PROBLEM » Give back nothing but the number of lines in these entries that contain the word "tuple".

Records from a dataset »
---*---

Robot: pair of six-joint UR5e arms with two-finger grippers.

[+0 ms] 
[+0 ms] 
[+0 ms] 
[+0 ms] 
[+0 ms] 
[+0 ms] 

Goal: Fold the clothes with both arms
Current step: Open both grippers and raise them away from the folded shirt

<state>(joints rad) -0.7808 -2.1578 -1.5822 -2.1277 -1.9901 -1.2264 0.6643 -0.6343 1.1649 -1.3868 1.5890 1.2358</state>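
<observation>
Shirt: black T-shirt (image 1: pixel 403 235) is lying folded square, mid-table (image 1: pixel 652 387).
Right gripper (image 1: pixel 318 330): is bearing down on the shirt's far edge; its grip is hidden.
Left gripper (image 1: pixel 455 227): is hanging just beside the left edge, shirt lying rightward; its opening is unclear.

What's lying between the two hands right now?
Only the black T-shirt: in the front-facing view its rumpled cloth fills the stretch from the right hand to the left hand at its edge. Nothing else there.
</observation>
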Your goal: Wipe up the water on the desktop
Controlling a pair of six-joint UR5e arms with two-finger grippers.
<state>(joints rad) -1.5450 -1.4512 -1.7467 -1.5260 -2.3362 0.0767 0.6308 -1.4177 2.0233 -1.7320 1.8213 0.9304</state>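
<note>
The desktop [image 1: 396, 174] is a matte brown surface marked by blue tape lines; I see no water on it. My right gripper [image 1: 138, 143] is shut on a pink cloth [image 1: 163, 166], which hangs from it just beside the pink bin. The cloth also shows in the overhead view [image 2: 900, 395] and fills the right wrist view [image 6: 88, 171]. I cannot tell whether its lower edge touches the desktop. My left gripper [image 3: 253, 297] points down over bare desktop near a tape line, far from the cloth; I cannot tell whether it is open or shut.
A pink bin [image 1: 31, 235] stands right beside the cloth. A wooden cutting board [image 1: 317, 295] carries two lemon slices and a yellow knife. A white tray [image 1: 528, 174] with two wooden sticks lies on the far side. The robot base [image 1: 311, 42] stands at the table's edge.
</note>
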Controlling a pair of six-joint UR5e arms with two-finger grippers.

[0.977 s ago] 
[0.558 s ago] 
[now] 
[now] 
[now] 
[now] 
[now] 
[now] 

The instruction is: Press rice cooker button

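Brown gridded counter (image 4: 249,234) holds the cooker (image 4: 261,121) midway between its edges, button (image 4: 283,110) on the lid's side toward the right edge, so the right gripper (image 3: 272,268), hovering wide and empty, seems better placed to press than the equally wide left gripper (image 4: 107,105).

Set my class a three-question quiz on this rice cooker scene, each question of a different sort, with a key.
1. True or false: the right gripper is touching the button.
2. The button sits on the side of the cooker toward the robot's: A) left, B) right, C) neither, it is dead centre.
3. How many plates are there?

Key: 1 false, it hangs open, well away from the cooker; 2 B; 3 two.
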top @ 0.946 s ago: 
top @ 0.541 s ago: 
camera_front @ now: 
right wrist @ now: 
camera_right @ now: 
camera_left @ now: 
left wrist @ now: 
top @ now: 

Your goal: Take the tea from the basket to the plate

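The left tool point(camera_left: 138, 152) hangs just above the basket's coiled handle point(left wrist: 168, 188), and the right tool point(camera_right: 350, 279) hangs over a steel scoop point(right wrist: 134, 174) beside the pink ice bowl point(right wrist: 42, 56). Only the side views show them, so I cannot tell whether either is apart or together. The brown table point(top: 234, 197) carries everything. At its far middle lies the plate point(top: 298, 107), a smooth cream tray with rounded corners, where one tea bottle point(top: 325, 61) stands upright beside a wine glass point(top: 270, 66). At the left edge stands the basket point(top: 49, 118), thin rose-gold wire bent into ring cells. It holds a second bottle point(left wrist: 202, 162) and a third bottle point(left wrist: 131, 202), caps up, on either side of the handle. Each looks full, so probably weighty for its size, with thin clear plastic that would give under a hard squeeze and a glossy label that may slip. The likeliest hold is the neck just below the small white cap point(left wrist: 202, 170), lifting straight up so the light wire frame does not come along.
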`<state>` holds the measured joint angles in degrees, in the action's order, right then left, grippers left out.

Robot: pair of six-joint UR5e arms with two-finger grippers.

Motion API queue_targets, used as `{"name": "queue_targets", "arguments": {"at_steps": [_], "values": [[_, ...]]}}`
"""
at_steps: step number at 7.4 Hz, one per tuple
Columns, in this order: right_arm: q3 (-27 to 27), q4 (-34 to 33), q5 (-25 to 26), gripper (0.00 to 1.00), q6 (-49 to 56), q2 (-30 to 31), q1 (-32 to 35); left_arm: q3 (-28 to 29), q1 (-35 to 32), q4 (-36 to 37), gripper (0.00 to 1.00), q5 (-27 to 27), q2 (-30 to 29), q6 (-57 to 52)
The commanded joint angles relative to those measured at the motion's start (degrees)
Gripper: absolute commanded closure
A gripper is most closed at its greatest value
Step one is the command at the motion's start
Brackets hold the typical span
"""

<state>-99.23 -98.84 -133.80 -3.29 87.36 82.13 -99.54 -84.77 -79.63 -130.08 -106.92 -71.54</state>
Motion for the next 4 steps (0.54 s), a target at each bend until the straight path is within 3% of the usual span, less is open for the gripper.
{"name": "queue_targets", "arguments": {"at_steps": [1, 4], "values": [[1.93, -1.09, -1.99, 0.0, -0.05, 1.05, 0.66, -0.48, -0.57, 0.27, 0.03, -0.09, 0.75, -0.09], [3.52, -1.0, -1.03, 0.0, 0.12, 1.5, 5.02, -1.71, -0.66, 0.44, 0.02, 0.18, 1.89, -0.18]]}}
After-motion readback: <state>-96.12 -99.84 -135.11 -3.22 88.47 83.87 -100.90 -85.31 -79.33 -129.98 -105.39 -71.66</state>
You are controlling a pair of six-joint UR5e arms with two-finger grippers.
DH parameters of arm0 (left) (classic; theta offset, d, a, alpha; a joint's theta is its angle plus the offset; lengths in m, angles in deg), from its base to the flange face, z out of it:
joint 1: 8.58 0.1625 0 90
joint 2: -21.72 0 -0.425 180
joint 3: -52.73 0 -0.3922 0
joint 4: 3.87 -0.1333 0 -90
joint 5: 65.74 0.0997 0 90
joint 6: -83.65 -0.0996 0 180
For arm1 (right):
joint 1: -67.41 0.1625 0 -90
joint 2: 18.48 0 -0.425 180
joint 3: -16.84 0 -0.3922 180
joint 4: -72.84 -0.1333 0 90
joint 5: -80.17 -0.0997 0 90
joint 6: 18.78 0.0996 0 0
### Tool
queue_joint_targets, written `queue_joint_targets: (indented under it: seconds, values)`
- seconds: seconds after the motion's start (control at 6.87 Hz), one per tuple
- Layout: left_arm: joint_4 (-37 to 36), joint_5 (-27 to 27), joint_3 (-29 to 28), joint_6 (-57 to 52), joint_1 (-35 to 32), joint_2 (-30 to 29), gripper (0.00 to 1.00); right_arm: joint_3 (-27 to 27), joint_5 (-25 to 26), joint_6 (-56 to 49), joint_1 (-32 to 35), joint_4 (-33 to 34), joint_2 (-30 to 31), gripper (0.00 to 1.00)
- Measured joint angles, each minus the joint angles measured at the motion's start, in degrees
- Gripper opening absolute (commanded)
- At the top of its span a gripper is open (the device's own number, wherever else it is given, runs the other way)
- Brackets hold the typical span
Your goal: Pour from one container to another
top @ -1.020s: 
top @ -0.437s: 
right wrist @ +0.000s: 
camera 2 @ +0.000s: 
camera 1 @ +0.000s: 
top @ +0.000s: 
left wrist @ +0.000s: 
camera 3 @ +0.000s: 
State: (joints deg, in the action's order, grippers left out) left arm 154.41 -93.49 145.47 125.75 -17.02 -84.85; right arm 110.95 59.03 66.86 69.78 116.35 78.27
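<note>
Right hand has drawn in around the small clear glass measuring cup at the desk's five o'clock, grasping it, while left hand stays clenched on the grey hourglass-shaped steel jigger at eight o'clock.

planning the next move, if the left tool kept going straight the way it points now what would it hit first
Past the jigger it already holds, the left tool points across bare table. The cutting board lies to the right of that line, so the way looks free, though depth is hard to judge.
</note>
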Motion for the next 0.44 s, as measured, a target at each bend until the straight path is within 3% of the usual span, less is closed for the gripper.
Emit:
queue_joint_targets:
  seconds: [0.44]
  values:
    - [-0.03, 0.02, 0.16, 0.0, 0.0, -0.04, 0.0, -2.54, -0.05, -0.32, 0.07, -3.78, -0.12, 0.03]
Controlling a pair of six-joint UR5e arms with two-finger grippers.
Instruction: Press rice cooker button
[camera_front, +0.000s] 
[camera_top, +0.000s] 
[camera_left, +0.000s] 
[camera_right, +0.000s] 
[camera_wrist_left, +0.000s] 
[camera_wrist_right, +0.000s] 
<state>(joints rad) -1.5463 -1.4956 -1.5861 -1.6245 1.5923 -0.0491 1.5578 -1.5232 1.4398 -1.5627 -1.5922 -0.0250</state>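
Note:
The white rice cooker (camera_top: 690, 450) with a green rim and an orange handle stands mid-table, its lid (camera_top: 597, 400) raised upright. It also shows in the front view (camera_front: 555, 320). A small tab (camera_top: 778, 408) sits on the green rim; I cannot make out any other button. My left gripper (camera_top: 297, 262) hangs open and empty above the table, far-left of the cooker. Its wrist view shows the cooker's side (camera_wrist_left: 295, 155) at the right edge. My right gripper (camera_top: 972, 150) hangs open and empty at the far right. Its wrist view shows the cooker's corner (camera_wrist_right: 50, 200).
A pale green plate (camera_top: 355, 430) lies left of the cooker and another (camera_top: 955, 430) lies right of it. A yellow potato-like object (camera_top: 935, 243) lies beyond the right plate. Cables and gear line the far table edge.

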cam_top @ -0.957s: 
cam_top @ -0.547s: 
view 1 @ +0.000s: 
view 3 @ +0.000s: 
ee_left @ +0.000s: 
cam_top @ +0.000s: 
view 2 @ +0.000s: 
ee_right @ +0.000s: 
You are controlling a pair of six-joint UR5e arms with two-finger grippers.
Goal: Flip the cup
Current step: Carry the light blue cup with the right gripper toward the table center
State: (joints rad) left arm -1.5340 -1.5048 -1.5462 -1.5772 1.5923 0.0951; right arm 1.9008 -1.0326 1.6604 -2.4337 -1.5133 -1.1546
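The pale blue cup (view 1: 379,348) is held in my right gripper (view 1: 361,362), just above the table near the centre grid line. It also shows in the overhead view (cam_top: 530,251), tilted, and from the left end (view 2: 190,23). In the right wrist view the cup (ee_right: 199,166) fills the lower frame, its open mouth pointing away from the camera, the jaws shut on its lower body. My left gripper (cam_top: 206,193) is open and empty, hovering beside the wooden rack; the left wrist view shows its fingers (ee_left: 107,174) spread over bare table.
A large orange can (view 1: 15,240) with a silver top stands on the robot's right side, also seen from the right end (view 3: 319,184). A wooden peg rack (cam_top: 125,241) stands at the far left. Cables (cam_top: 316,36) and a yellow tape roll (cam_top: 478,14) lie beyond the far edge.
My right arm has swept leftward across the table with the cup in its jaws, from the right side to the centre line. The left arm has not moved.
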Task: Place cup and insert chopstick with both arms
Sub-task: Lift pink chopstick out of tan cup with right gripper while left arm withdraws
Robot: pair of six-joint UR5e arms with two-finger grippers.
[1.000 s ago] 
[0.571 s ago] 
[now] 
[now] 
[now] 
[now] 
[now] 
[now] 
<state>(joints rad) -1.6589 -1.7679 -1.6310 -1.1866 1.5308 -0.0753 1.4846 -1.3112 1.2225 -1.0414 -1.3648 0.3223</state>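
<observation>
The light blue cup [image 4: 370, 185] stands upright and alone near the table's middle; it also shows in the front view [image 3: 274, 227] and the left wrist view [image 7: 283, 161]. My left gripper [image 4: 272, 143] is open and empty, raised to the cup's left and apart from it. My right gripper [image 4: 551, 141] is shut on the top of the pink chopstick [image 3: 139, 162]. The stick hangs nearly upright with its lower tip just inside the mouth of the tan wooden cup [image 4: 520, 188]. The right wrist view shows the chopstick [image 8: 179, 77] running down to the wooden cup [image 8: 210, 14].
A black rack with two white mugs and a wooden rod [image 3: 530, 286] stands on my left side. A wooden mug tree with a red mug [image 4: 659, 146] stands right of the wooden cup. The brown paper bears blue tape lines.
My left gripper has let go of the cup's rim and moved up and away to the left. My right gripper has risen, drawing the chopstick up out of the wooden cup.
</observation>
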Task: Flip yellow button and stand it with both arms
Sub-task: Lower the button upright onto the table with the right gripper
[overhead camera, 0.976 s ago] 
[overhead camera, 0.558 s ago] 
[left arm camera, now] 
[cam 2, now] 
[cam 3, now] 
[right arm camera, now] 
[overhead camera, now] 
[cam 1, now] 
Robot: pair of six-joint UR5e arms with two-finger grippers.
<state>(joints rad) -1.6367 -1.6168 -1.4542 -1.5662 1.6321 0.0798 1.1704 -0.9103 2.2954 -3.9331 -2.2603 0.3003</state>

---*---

TASK SOLUTION » 2